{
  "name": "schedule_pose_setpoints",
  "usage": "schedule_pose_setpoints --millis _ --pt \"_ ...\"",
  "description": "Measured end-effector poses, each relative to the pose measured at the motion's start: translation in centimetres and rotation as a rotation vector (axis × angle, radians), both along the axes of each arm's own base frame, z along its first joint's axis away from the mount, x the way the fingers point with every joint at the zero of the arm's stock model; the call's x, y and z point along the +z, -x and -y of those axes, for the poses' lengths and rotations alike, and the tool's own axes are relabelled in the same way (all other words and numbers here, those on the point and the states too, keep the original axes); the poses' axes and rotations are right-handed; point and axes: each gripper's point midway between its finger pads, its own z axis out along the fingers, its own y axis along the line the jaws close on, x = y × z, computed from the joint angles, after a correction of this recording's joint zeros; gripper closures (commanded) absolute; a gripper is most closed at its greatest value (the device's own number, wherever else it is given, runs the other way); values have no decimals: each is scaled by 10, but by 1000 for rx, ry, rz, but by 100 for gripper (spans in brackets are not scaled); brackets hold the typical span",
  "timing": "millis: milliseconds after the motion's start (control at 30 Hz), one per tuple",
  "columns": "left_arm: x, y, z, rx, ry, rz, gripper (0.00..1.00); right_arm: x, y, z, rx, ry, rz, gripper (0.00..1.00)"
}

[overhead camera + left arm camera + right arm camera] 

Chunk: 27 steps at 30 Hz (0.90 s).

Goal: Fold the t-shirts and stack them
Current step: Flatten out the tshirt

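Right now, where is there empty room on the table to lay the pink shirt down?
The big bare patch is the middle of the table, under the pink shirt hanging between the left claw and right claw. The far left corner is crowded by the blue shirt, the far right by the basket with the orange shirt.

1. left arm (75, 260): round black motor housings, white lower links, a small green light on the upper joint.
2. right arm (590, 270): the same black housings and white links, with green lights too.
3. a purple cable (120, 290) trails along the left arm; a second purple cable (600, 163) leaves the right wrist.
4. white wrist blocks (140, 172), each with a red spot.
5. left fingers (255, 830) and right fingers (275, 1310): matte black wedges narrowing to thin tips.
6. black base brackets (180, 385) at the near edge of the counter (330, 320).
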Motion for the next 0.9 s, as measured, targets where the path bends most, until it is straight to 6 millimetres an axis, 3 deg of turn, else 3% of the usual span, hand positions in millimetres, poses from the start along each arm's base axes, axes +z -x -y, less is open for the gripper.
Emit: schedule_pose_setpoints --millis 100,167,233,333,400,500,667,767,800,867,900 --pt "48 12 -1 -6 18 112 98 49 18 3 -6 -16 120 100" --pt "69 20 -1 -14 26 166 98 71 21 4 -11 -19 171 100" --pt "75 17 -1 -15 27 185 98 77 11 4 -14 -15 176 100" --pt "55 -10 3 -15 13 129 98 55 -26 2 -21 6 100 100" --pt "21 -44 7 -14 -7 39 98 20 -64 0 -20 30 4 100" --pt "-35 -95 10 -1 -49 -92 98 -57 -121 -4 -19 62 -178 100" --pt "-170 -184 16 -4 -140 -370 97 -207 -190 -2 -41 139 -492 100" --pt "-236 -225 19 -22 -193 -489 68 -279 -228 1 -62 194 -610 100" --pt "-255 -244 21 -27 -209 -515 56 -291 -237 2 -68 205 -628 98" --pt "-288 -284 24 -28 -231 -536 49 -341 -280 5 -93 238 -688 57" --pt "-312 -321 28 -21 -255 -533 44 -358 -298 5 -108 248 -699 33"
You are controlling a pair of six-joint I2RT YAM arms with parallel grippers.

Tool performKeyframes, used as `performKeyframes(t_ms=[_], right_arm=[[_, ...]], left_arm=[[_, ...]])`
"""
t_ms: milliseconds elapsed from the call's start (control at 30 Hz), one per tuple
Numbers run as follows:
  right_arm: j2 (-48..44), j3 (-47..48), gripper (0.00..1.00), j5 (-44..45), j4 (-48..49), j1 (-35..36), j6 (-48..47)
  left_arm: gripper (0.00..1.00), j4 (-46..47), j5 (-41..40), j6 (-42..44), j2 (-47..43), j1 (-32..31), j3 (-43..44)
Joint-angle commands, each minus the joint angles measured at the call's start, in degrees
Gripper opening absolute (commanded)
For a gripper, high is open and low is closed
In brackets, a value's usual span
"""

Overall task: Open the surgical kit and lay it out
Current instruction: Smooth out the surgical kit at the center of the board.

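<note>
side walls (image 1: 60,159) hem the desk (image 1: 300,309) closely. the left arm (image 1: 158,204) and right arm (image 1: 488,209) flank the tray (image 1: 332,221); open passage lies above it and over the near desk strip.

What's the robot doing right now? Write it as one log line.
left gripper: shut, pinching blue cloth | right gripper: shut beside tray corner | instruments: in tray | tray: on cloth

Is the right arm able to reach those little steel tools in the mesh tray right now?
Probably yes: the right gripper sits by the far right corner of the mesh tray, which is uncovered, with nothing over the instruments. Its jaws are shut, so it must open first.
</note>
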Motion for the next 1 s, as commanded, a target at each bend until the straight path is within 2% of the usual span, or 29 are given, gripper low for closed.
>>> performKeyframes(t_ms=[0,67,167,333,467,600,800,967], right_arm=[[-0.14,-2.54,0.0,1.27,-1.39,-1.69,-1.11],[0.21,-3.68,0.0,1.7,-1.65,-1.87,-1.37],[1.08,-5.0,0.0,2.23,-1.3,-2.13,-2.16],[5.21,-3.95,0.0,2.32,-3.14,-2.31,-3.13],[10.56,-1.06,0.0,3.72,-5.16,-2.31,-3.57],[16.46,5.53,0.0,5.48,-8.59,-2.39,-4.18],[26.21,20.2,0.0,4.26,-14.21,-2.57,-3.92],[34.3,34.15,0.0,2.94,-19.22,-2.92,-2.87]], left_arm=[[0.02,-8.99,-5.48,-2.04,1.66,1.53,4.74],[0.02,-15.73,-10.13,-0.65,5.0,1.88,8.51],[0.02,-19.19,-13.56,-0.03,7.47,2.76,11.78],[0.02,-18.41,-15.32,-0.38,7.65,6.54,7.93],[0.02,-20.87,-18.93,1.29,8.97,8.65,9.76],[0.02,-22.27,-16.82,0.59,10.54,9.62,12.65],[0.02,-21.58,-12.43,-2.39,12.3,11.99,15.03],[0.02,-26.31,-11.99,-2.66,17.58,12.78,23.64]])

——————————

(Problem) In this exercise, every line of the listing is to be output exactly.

(Solution to this problem)
{
  "name": "schedule_pose_setpoints",
  "usage": "schedule_pose_setpoints --millis _ --pt \"_ ...\"",
  "description": "Measured end-effector poses, each relative to the pose measured at the motion's start: translation in centimetres and rotation as a rotation vector (axis × angle, radians), both along the axes of each arm's own base frame, z along its first joint's axis away from the mount, x the way the fingers point with every joint at the zero of the arm's stock model; the call's x, y and z point along the +z, -x and -y of those axes, for the poses' lengths and rotations alike, and the tool's own axes are relabelled in the same way (all other words and numbers here, those on the point and the states too, keep the original axes); the poses' axes and rotations are right-handed; point and axes: each gripper's point midway between its finger pads, its own z axis out along the fingers, its own y axis along the line the jaws close on, x = y × z, computed from the joint angles, after a correction of this recording's joint zeros; gripper closures (commanded) absolute; a gripper is most closed at its greatest value (the device's own number, wherever else it is given, runs the other way); values have no decimals: each is scaled by 10, but by 1000 for rx, ry, rz, but by 100 for gripper (spans in brackets are not scaled); brackets hold the typical span",
  "timing": "millis: milliseconds after the motion's start (control at 30 Hz), one per tuple",
  "columns": "left_arm: x, y, z, rx, ry, rz, gripper (0.00..1.00); right_arm: x, y, z, rx, ry, rz, gripper (0.00..1.00)"
}

[overhead camera + left arm camera + right arm camera] 

Chunk: 27 steps at 30 Hz (0.90 s).

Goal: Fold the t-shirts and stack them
Current step: Flatten out the tshirt

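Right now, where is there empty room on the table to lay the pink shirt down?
The big bare patch is the middle of the table, under the pink shirt hanging between the left claw and right claw. The far left corner is crowded by the blue shirt, the far right by the basket with the orange shirt.

1. left arm (75, 260): round black motor housings, white lower links, a small green light on the upper joint.
2. right arm (590, 270): the same black housings and white links, with green lights too.
3. a purple cable (120, 290) trails along the left arm; a second purple cable (600, 163) leaves the right wrist.
4. white wrist blocks (140, 172), each with a red spot.
5. left fingers (255, 830) and right fingers (275, 1310): matte black wedges narrowing to thin tips.
6. black base brackets (180, 385) at the near edge of the counter (330, 320).
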Motion for the next 0.9 s, as measured, targets where the path bends most, until it is straight to 6 millimetres an axis, 3 deg of turn, else 3% of the usual span, hand positions in millimetres, poses from the start along each arm's base axes, axes +z -x -y, less is open for the gripper.
Emit: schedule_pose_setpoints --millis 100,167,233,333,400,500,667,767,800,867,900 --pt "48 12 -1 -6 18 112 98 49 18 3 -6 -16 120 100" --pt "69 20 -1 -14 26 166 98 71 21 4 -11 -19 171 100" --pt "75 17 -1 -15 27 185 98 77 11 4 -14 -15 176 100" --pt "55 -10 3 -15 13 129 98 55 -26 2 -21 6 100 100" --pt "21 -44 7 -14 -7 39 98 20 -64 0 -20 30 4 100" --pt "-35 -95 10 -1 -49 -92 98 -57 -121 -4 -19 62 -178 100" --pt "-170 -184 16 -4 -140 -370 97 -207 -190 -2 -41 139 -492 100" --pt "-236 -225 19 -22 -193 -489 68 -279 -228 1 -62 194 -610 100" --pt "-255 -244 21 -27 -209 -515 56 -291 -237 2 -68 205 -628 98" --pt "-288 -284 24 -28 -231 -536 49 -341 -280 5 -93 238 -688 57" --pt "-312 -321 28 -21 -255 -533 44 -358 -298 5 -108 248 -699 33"
You are controlling a pair of six-joint I2RT YAM arms with parallel grippers.

Tool performKeyframes, used as `performKeyframes(t_ms=[_], right_arm=[[_, ...]], left_arm=[[_, ...]])`
"""
t_ms: milliseconds elapsed from the call's start (control at 30 Hz), one per tuple
Numbers run as follows:
  right_arm: j2 (-48..44), j3 (-47..48), gripper (0.00..1.00), j5 (-44..45), j4 (-48..49), j1 (-35..36), j6 (-48..47)
  left_arm: gripper (0.00..1.00), j4 (-46..47), j5 (-41..40), j6 (-42..44), j2 (-47..43), j1 (-32..31), j3 (-43..44)
Joint-angle commands, each minus the joint angles measured at the call's start, in degrees
Gripper opening absolute (commanded)
For a gripper, high is open and low is closed
In brackets, a value's usual span
"""

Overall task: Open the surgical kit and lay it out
Current instruction: Smooth out the surgical kit at the center of the board.

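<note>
side walls (image 1: 60,159) hem the desk (image 1: 300,309) closely. the left arm (image 1: 158,204) and right arm (image 1: 488,209) flank the tray (image 1: 332,221); open passage lies above it and over the near desk strip.

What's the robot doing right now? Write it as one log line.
left gripper: shut, pinching blue cloth | right gripper: shut beside tray corner | instruments: in tray | tray: on cloth

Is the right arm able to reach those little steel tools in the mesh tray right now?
Probably yes: the right gripper sits by the far right corner of the mesh tray, which is uncovered, with nothing over the instruments. Its jaws are shut, so it must open first.
</note>
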Motion for the next 1 s, as commanded, a target at each bend until the straight path is within 2% of the usual span, or 29 are given, gripper low for closed.
>>> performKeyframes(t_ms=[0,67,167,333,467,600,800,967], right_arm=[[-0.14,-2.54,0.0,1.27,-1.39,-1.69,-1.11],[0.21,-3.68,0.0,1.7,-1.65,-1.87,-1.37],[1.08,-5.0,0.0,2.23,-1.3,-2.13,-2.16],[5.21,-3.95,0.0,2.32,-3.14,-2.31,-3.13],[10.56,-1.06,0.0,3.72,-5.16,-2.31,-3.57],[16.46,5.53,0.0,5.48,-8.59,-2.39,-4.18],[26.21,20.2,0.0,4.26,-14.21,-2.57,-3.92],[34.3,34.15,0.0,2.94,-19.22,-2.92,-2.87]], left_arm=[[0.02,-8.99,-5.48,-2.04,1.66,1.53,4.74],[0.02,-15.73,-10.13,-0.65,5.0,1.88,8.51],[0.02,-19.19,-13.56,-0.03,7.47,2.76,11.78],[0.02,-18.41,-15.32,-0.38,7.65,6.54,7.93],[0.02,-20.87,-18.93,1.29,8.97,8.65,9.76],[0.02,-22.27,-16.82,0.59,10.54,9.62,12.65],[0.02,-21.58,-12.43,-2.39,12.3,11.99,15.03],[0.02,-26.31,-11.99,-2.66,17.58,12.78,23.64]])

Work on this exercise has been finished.